### [Exercise goal]
Your answer should repeat every line of the records below in which the word "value" appears.

### [Dataset excerpts]
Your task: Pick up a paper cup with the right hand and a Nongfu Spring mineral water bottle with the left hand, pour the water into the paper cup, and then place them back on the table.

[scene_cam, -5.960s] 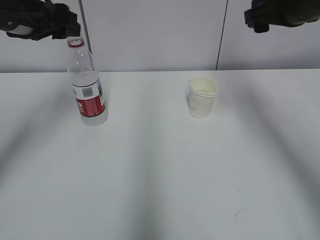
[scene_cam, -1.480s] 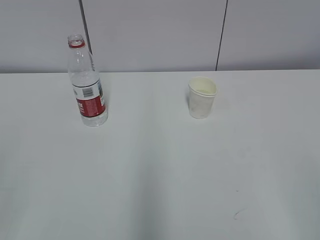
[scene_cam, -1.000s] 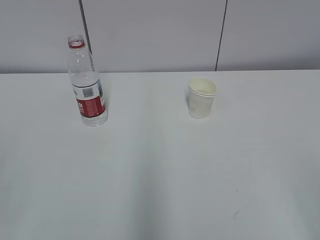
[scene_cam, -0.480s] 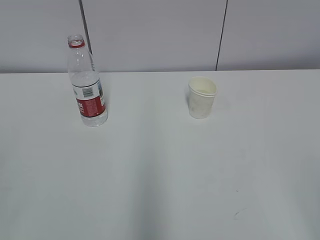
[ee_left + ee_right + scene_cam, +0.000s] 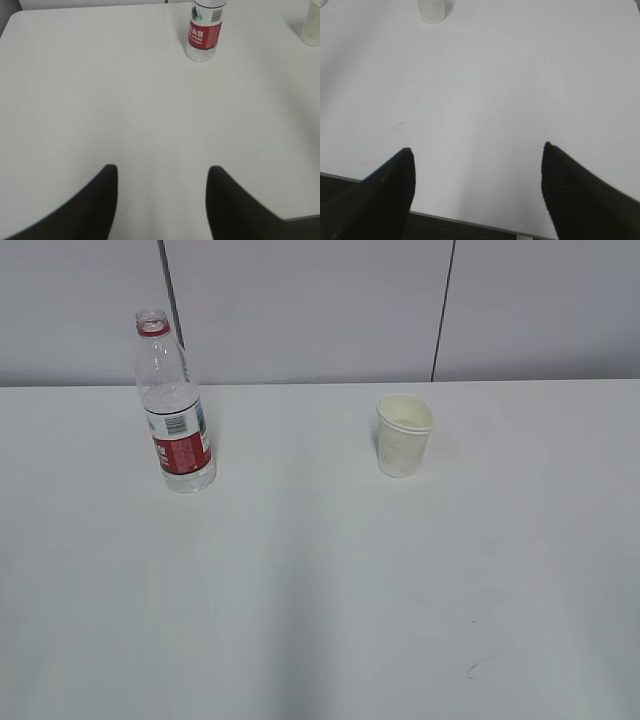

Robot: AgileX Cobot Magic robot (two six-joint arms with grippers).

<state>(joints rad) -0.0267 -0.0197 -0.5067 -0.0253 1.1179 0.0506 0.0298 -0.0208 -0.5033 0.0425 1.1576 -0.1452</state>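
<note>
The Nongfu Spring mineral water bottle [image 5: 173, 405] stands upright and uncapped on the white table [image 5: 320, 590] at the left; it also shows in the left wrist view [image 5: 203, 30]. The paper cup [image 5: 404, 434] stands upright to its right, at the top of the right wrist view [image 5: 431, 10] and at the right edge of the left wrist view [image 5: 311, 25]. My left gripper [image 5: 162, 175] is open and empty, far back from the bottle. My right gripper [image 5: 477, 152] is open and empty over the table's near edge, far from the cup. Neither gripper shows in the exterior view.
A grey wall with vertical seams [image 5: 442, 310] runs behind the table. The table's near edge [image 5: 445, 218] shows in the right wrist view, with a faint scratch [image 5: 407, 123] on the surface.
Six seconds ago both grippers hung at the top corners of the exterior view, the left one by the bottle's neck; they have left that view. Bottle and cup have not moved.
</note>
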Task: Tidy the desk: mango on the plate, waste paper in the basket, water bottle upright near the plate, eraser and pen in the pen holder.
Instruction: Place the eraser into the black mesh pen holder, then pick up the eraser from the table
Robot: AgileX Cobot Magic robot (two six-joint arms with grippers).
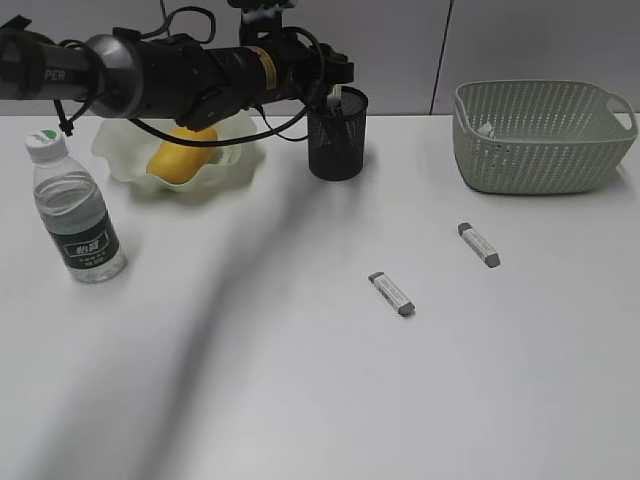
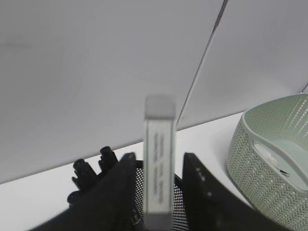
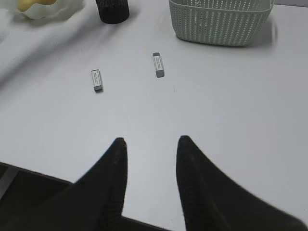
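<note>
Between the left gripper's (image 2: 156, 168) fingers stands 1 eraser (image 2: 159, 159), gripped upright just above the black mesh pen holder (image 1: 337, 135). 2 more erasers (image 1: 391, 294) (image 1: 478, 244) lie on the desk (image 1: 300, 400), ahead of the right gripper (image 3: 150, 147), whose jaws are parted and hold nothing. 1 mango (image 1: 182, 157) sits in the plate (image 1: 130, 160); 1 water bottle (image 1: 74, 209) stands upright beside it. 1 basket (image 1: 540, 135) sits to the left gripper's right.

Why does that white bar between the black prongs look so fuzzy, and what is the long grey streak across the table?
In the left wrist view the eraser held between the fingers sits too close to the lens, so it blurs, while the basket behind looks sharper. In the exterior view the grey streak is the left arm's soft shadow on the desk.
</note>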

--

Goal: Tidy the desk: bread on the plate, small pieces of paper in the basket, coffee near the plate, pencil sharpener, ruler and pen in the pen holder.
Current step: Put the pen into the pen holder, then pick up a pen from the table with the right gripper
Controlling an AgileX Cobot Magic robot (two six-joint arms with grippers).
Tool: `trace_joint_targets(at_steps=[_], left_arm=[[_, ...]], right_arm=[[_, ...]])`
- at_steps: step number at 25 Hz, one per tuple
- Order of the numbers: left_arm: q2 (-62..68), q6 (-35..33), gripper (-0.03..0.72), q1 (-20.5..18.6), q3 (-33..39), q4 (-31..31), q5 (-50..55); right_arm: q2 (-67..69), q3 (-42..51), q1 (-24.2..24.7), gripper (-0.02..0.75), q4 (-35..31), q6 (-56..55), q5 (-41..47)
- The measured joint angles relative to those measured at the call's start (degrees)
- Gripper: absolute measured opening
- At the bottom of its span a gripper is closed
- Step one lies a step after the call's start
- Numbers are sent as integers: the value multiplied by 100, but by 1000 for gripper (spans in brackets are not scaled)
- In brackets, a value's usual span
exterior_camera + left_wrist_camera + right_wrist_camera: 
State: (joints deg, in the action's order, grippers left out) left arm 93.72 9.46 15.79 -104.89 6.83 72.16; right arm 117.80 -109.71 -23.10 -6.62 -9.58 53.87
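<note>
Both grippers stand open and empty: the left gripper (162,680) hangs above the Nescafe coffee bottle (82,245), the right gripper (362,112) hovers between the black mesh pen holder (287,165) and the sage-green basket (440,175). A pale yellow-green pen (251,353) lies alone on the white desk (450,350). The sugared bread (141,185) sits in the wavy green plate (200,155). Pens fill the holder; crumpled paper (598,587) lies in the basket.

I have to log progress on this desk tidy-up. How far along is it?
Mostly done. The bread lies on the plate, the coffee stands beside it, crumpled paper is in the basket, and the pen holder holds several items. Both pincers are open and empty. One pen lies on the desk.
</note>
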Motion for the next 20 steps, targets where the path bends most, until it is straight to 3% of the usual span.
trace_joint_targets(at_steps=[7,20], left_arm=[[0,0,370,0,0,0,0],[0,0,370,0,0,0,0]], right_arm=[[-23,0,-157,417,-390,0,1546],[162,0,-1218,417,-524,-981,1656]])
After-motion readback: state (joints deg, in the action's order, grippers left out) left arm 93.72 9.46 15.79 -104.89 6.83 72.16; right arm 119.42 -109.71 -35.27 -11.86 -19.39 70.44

### [Expected output]
- Numbers are sent as integers: the value multiplied by 100, but by 1000 for gripper (spans in brackets are not scaled)
- In brackets, a value's usual span

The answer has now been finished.